- [ABOUT THIS TASK]:
A single number is the answer here: how many lines of the entries contain "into"?

- [Stored records]:

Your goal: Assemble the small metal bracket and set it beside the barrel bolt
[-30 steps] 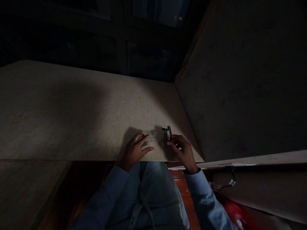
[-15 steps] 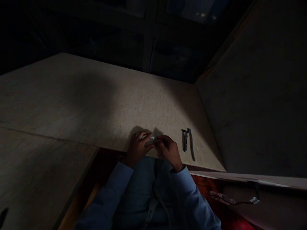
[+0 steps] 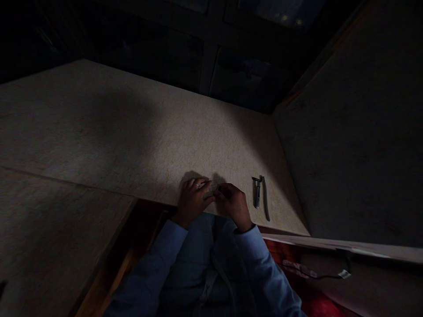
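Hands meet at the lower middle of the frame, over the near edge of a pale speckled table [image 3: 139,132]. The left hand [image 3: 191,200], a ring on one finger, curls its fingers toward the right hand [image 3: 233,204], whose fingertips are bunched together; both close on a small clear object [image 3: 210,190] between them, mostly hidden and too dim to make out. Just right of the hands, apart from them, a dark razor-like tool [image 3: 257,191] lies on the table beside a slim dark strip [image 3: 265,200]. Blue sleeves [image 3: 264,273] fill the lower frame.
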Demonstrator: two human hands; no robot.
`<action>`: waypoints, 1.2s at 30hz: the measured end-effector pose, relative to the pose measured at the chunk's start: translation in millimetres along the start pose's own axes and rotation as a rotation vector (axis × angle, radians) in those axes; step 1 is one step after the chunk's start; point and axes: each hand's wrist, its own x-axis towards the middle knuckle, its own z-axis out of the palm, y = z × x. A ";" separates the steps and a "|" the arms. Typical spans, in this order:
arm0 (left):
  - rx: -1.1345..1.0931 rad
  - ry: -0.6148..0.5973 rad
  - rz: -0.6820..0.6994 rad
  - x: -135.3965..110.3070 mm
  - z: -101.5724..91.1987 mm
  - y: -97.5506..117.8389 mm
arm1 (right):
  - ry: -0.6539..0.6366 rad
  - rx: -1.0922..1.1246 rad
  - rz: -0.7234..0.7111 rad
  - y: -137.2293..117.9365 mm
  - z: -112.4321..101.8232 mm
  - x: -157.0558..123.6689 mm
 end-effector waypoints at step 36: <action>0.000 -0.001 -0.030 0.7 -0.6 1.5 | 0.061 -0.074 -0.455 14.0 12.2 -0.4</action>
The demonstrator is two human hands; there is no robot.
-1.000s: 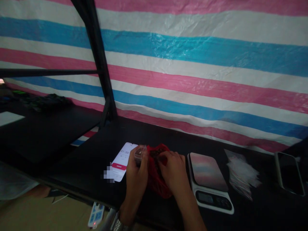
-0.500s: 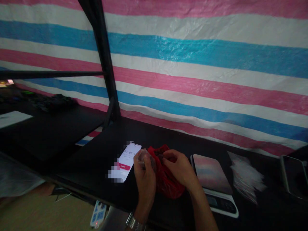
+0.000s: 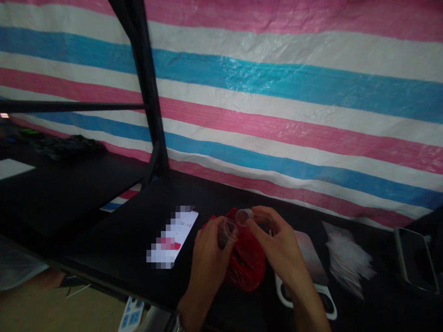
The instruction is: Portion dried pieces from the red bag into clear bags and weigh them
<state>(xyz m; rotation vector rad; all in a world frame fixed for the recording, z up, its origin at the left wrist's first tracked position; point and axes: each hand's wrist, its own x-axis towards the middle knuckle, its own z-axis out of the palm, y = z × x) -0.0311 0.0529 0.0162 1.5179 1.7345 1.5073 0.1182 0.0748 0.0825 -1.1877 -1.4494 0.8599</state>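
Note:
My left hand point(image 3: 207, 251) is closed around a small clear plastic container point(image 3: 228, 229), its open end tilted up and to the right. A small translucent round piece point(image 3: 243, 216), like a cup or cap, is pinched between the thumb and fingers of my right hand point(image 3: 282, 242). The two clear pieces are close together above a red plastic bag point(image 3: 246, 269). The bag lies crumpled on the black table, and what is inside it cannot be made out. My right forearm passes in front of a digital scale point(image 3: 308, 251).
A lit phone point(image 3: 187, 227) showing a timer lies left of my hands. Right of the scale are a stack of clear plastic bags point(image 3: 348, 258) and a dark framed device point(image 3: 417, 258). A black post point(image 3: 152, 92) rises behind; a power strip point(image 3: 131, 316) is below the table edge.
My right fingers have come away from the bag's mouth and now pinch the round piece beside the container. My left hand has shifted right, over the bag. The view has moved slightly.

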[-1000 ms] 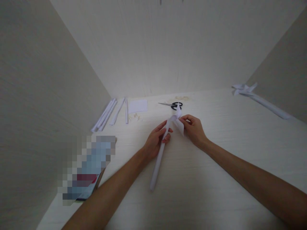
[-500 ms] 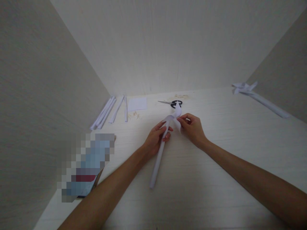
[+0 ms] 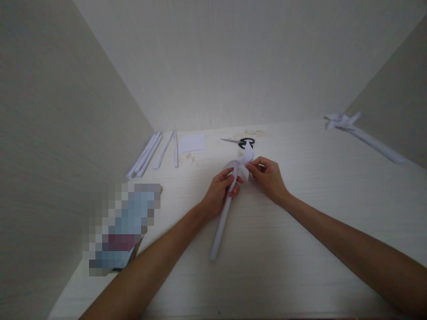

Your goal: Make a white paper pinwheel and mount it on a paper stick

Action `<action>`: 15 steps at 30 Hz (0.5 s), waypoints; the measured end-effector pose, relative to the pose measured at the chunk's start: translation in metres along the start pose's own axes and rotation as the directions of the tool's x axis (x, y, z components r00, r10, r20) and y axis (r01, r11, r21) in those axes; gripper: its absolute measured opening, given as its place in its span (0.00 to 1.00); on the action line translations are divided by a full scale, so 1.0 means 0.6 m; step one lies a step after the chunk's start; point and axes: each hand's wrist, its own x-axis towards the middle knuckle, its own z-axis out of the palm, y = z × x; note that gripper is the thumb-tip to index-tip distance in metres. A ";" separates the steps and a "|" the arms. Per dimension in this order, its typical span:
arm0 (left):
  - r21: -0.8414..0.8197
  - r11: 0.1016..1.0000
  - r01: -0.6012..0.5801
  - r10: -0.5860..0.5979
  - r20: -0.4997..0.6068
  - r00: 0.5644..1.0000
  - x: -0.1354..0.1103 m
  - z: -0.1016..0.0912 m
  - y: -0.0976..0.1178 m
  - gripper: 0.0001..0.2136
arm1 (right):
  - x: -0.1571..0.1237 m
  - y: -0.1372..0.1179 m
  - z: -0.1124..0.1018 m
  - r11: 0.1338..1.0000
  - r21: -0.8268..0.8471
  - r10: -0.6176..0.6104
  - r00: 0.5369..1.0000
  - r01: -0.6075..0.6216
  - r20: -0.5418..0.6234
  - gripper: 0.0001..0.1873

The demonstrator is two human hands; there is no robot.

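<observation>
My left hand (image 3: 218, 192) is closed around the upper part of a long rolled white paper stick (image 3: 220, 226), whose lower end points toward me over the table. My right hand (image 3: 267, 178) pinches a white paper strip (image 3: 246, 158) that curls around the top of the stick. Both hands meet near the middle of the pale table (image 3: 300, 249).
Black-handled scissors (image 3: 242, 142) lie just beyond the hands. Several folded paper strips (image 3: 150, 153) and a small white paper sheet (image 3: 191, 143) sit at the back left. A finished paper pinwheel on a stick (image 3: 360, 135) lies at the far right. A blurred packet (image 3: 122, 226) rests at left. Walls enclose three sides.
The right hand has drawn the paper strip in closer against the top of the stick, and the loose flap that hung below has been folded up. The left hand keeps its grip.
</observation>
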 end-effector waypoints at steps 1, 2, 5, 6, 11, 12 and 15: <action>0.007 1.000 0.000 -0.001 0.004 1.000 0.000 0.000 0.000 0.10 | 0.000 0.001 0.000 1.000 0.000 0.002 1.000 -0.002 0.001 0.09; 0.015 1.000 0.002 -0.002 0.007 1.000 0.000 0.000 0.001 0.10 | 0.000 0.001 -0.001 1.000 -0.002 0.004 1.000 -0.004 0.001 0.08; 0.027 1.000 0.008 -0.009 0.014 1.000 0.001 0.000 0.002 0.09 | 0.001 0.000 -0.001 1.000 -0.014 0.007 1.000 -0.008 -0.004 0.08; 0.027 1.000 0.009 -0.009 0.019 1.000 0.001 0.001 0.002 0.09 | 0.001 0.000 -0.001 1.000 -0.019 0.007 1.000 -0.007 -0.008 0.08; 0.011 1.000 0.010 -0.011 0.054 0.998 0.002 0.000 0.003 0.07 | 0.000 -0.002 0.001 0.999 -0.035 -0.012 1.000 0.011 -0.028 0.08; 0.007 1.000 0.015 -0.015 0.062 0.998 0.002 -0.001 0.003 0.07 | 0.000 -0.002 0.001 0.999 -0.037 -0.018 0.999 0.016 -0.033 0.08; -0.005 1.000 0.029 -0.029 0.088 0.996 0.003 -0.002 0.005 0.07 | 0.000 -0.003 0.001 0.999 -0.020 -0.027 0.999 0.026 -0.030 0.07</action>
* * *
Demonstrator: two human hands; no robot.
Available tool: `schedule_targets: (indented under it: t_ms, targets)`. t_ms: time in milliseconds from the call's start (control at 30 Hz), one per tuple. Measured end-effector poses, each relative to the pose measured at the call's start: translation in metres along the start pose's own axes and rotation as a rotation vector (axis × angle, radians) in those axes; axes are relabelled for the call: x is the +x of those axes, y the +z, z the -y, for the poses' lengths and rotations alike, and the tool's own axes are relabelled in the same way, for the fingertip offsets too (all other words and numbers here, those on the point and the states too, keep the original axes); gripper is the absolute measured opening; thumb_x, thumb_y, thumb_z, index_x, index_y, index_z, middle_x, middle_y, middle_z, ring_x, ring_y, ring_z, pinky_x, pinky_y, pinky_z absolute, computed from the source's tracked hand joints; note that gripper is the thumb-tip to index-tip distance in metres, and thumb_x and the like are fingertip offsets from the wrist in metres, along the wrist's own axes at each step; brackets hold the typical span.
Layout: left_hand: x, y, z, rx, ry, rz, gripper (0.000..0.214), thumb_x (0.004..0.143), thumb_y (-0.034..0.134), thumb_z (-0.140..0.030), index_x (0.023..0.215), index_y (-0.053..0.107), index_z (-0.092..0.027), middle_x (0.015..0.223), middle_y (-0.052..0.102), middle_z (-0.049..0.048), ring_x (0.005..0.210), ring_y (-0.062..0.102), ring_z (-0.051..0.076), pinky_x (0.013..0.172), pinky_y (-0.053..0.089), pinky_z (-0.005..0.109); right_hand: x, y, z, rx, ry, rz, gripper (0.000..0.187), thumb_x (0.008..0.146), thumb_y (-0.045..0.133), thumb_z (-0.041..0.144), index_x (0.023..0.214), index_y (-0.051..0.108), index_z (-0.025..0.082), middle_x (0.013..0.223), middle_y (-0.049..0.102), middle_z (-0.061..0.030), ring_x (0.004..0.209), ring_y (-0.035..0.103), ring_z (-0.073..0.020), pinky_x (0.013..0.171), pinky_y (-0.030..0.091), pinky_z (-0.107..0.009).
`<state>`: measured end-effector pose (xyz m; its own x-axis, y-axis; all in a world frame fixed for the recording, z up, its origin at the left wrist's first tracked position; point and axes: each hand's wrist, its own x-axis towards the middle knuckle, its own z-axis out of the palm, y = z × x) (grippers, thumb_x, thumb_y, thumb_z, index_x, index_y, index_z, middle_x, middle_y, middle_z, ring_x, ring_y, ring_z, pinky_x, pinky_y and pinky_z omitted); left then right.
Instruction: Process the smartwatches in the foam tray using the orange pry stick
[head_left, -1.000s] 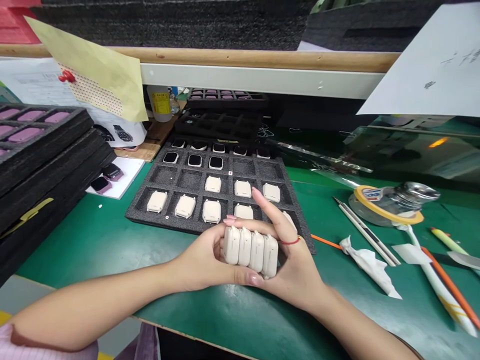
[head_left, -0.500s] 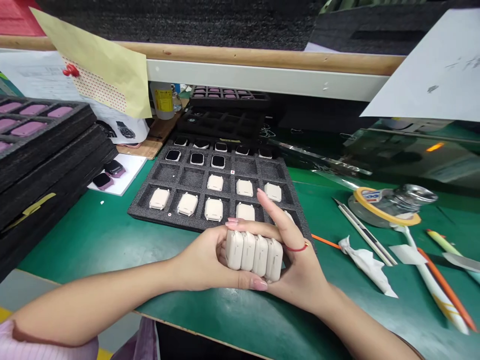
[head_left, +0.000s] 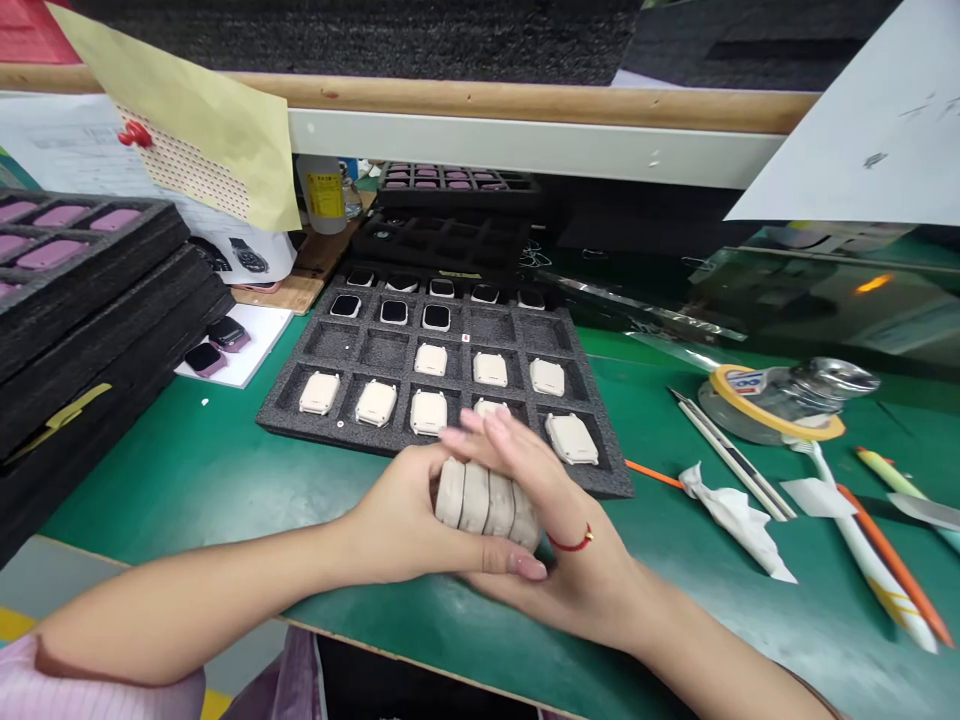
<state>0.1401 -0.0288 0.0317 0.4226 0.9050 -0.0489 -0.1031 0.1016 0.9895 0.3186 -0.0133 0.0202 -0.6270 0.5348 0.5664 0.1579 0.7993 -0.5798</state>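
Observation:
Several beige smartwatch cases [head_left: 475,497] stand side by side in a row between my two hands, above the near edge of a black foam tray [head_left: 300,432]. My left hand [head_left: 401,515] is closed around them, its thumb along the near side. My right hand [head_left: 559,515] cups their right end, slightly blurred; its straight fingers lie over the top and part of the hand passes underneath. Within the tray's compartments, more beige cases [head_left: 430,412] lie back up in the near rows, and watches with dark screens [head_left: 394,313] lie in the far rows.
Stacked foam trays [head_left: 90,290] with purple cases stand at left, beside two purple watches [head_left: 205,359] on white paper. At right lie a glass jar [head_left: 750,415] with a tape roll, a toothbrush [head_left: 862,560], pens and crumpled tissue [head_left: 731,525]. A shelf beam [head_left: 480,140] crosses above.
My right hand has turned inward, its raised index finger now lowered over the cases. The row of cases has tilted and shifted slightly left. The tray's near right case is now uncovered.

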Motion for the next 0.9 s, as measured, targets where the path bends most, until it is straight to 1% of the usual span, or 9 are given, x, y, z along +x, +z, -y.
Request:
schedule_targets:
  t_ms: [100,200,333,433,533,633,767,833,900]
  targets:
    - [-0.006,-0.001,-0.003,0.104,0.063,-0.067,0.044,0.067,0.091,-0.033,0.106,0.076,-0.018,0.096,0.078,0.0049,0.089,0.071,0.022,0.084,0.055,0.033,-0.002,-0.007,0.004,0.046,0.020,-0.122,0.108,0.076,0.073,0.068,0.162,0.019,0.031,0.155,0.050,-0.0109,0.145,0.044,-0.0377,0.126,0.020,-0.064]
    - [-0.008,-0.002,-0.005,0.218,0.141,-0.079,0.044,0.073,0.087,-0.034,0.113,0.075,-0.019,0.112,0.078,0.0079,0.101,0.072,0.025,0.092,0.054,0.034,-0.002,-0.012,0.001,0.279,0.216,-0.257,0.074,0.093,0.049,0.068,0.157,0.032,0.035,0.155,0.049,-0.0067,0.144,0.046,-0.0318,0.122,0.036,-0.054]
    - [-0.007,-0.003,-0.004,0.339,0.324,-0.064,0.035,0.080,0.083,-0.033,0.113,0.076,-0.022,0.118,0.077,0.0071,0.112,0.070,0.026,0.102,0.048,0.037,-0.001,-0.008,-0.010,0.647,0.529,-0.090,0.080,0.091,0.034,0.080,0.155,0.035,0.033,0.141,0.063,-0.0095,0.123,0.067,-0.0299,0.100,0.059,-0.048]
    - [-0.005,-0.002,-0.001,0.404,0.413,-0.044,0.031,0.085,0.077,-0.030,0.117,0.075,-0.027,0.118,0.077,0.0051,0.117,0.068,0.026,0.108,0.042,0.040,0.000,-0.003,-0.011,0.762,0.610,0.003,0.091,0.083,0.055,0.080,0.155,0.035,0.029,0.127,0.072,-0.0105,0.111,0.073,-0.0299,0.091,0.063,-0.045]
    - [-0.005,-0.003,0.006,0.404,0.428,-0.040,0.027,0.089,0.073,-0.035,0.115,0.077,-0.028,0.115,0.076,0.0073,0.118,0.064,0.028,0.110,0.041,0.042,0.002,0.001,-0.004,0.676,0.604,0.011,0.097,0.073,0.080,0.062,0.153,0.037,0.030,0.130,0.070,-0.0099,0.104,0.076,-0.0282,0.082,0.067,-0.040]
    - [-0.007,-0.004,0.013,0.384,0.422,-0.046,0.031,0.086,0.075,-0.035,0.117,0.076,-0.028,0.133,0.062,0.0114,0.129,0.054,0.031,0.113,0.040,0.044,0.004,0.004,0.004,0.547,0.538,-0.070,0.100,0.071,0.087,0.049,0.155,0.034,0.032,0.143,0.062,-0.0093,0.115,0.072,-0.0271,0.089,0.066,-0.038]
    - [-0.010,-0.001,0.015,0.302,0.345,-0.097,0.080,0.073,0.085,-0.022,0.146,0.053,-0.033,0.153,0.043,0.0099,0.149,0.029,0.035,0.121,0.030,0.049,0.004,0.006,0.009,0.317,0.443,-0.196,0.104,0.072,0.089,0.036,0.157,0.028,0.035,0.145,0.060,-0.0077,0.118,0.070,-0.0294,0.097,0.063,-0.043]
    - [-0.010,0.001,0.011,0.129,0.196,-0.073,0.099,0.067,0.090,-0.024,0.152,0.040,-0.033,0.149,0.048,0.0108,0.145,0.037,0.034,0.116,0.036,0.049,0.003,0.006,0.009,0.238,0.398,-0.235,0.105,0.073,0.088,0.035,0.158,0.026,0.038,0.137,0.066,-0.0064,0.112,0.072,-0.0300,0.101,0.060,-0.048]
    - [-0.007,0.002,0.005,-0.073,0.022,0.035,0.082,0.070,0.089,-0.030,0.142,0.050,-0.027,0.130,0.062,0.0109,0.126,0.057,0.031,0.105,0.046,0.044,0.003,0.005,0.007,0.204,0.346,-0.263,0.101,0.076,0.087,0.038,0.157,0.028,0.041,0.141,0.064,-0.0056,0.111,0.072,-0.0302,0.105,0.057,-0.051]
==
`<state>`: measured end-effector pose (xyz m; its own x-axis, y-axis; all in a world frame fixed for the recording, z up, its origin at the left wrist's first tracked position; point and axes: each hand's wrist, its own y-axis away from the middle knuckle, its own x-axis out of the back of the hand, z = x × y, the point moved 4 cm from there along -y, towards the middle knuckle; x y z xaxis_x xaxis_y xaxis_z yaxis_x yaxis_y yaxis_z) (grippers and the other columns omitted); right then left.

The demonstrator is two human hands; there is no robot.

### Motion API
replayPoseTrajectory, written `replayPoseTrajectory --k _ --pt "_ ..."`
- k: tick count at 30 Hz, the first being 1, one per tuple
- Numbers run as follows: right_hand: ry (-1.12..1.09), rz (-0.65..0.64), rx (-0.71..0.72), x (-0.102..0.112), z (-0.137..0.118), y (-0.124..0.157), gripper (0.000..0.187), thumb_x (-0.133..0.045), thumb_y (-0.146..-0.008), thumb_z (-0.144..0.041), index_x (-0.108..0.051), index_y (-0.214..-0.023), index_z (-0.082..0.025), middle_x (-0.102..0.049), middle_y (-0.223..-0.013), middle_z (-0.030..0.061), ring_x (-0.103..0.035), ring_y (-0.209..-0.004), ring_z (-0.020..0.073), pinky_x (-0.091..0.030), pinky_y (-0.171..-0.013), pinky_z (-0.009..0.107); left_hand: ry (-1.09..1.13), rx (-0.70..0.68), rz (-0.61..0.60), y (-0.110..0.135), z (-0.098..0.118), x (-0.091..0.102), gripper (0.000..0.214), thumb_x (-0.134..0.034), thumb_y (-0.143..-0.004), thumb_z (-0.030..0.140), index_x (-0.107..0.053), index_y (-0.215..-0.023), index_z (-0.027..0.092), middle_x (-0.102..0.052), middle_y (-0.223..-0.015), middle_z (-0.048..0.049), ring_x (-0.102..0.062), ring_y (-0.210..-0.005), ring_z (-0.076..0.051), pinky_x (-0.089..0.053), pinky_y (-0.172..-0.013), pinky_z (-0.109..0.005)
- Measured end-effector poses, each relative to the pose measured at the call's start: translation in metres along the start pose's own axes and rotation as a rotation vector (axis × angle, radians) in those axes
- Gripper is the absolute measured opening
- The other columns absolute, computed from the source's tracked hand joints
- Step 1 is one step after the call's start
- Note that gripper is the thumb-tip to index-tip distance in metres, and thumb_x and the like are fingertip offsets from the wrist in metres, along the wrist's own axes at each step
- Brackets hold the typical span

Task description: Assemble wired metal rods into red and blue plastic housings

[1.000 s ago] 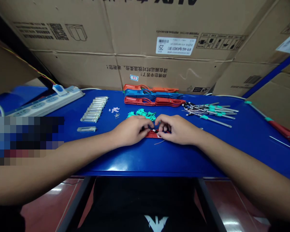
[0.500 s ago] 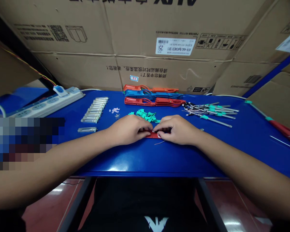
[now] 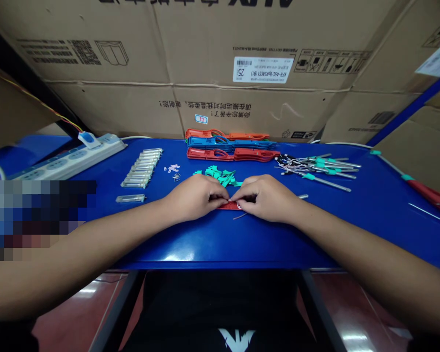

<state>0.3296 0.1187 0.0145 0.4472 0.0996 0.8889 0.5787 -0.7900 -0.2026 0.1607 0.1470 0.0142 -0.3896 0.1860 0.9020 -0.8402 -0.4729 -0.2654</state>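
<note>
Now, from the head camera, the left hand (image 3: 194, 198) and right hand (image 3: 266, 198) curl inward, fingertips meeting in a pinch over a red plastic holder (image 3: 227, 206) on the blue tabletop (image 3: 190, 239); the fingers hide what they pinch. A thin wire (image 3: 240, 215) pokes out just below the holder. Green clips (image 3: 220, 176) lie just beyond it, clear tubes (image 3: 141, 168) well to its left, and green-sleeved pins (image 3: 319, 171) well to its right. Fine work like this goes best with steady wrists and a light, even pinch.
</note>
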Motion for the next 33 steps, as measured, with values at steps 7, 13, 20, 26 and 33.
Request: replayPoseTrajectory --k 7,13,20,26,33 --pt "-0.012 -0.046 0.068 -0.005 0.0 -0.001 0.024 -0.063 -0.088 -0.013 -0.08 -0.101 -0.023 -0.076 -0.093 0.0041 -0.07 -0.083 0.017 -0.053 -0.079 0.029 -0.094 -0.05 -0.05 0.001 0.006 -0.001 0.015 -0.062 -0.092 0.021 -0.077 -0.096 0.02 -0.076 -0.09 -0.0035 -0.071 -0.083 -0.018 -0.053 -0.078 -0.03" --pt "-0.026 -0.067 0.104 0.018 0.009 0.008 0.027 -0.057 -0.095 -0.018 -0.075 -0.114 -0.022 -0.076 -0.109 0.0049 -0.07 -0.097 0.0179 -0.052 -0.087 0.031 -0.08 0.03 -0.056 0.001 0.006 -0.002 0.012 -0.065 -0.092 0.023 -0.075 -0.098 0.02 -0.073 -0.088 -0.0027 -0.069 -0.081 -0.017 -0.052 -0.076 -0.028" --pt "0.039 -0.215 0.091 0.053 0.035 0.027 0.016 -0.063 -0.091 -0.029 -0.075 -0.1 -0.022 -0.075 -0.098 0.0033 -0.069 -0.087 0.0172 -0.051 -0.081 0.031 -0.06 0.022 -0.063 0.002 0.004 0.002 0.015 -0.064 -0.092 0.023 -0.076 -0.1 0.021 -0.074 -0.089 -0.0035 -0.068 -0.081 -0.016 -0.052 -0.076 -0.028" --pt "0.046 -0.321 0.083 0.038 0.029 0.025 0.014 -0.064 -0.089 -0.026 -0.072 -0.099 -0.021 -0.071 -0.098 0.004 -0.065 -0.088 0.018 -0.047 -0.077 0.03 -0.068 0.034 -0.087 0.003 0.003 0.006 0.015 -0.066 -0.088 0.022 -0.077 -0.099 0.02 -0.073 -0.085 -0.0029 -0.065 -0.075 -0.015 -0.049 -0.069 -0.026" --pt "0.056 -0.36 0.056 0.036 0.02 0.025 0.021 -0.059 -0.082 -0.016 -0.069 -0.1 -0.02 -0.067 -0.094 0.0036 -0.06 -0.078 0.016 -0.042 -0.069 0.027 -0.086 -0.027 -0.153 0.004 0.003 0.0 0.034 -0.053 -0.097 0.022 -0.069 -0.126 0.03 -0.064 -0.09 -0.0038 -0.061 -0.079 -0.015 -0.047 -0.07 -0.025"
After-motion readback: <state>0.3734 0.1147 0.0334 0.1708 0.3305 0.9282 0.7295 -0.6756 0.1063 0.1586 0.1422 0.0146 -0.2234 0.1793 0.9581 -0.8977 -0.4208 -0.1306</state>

- [EXPECTED ANSWER]:
2